» **Exercise data**:
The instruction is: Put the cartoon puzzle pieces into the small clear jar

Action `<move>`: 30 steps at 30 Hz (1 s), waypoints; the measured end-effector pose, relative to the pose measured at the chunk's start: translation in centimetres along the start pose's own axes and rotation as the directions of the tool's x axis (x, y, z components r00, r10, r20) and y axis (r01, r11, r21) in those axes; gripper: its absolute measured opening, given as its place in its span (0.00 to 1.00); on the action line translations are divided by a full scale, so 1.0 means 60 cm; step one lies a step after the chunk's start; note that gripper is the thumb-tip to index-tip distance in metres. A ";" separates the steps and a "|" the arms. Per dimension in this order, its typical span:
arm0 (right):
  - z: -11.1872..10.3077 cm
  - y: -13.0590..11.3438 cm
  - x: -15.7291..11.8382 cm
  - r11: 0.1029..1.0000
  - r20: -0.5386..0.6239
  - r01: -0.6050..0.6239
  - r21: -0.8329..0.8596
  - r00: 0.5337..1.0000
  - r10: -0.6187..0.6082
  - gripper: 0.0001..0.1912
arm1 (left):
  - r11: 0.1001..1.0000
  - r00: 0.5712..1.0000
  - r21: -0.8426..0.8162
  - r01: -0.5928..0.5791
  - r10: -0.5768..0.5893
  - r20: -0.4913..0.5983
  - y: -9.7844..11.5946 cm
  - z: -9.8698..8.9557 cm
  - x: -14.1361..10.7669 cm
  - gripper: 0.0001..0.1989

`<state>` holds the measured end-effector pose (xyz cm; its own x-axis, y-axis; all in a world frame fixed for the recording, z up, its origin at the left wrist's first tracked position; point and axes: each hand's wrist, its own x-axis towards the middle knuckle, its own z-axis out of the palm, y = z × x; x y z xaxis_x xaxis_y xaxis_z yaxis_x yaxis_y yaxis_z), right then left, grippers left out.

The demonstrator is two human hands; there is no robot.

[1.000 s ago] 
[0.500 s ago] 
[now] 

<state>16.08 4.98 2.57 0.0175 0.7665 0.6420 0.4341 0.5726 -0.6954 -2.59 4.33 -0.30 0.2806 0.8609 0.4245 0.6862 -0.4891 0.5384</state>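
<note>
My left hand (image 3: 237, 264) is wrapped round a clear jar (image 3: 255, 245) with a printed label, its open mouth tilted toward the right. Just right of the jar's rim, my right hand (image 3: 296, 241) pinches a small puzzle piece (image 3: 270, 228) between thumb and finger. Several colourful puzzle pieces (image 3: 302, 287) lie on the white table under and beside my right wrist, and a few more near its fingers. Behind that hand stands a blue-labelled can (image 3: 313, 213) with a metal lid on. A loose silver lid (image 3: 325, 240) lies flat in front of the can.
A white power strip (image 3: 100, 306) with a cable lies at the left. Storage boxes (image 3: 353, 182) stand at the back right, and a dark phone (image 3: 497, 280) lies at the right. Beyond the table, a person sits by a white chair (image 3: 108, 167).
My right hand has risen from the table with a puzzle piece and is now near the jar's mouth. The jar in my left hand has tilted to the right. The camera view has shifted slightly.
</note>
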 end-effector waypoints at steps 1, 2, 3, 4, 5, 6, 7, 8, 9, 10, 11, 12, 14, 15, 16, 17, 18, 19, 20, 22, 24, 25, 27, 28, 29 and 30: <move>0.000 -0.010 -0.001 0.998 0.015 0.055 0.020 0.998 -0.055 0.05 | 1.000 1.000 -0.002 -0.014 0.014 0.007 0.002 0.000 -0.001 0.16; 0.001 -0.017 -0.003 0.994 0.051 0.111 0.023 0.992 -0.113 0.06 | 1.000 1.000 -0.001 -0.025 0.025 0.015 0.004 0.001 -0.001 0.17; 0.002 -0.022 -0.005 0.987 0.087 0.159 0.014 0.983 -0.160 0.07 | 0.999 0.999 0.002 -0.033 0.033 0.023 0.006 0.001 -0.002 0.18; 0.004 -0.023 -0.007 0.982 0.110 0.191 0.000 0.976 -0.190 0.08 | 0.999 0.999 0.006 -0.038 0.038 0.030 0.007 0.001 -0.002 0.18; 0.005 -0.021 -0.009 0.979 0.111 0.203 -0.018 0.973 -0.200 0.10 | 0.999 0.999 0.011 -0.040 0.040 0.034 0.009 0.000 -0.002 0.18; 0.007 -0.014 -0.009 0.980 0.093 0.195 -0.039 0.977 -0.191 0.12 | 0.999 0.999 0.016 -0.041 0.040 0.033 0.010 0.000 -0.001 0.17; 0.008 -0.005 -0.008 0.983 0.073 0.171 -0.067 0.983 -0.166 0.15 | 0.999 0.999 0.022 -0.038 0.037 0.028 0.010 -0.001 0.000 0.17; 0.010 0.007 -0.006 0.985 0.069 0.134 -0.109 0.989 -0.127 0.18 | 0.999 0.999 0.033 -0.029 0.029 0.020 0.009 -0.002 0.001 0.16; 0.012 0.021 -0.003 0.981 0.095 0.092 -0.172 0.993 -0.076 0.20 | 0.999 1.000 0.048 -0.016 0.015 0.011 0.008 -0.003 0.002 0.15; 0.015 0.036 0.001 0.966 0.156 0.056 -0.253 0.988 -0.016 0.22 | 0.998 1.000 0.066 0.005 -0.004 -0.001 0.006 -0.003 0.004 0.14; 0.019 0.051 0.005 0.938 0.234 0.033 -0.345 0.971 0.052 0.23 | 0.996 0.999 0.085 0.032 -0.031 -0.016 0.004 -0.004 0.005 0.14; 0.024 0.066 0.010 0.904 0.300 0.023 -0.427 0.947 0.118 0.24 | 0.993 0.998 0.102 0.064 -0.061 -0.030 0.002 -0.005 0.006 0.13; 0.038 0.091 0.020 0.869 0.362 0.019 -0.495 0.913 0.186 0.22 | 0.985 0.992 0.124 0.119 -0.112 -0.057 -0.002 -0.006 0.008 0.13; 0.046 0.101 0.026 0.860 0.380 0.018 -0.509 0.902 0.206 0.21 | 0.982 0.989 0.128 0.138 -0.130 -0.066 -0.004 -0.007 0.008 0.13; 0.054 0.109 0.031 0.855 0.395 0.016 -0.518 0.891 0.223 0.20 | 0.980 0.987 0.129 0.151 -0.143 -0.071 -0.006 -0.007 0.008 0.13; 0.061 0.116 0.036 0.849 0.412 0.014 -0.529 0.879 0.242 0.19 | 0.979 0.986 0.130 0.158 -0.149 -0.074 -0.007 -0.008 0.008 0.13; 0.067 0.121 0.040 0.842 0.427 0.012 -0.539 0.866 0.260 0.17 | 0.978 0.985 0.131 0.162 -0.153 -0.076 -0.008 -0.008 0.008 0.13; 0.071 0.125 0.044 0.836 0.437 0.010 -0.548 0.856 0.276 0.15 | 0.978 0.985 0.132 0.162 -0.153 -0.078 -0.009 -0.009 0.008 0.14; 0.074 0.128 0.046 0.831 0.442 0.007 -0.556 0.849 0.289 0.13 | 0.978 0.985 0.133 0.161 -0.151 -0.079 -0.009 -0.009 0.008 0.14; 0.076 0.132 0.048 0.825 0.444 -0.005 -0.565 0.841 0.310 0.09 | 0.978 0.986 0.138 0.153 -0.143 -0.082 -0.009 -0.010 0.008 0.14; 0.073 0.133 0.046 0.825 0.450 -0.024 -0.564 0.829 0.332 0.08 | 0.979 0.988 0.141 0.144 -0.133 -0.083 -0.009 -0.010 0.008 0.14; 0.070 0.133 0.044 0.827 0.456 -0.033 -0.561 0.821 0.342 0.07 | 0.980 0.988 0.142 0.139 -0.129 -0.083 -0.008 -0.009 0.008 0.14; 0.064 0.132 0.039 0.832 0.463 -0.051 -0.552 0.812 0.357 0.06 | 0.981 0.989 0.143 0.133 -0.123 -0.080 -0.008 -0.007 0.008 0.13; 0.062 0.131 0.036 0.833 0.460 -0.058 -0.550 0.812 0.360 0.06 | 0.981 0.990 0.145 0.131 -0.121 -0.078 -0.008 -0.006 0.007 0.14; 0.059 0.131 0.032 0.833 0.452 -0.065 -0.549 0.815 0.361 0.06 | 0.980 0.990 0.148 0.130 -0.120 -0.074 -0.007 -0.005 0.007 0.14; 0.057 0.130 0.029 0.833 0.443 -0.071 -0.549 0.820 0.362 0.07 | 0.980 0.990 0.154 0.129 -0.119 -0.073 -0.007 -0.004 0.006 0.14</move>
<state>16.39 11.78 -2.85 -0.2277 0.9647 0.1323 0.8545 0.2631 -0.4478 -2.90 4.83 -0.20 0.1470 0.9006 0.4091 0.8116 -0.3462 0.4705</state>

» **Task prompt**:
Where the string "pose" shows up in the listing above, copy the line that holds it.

» **Expected answer**:
Action `<move>`: 30 steps at 30 Hz (1 s), waypoints; the measured end-effector pose, relative to the pose measured at the chunk's start: translation in centimetres along the start pose's own axes and rotation as the directions of the tool's x axis (x, y, z components r00, r10, r20) and y axis (r01, r11, r21) in those axes; gripper: its absolute measured opening, given as its place in its span (0.00 to 1.00); on the action line translations are divided by a full scale, so 1.0 means 60 cm; step one lies a step after the chunk's start; note that gripper is the thumb-tip to index-tip distance in metres. A ";" separates the steps and a "|" the arms. Per dimension in this order, its typical span:
`<state>` holds the measured end-effector pose (xyz cm; its own x-axis, y-axis; all in a world frame fixed for the recording, z up, its origin at the left wrist's first tracked position; point and axes: each hand's wrist, its own x-axis towards the middle knuckle, its own z-axis out of the palm, y = z × x; x y z xaxis_x xaxis_y xaxis_z yaxis_x yaxis_y yaxis_z), right then left, grippers left out.

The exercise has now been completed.